-- Data extract follows --

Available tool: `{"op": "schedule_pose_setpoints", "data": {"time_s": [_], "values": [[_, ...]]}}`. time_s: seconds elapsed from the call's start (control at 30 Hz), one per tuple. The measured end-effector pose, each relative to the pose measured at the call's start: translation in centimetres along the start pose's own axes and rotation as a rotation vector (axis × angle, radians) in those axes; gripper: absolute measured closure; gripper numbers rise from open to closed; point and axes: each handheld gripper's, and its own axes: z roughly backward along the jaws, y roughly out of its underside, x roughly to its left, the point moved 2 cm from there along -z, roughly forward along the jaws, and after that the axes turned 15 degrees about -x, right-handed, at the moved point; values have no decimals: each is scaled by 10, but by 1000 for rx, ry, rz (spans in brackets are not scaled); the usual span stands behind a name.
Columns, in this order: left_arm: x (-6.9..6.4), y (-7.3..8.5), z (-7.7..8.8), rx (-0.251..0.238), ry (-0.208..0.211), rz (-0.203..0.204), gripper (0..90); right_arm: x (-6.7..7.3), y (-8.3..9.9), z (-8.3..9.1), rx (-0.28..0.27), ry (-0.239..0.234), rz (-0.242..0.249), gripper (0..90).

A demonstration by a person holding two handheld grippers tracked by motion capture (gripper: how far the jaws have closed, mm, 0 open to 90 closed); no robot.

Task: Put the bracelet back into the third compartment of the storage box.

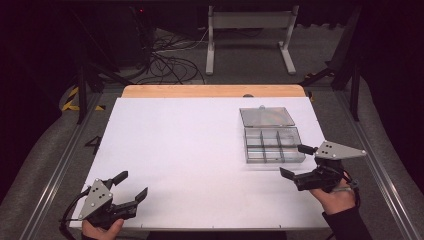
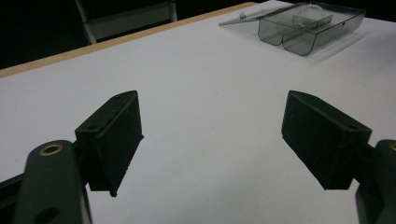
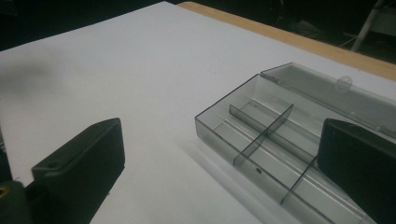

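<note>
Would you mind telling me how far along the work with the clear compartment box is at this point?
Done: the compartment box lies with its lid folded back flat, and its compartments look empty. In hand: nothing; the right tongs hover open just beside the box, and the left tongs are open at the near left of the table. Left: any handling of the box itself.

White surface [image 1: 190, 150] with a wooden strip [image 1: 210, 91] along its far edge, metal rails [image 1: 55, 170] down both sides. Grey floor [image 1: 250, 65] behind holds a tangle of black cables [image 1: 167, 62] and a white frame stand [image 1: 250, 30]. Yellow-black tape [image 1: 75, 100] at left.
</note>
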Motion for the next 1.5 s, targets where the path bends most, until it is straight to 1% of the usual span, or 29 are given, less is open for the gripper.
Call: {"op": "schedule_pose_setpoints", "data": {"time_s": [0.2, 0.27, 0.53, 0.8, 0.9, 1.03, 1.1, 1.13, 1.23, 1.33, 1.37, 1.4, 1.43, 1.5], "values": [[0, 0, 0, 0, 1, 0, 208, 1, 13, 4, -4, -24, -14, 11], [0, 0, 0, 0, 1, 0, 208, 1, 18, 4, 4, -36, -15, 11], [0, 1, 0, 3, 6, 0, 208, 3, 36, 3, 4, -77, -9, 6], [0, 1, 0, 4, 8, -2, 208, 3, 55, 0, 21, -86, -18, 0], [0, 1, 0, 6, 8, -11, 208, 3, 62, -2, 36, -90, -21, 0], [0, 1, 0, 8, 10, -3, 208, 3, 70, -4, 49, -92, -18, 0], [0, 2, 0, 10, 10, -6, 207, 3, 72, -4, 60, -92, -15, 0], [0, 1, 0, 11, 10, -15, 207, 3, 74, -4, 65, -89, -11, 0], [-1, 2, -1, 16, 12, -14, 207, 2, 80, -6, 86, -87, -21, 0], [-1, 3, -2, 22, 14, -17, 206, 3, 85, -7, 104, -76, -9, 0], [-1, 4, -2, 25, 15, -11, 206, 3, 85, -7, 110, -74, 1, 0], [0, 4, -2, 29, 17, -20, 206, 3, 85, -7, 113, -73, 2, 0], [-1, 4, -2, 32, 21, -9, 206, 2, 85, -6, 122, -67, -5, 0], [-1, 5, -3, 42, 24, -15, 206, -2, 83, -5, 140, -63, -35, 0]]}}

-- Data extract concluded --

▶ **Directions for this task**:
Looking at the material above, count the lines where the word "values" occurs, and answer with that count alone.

▶ **Response to this exercise**:
2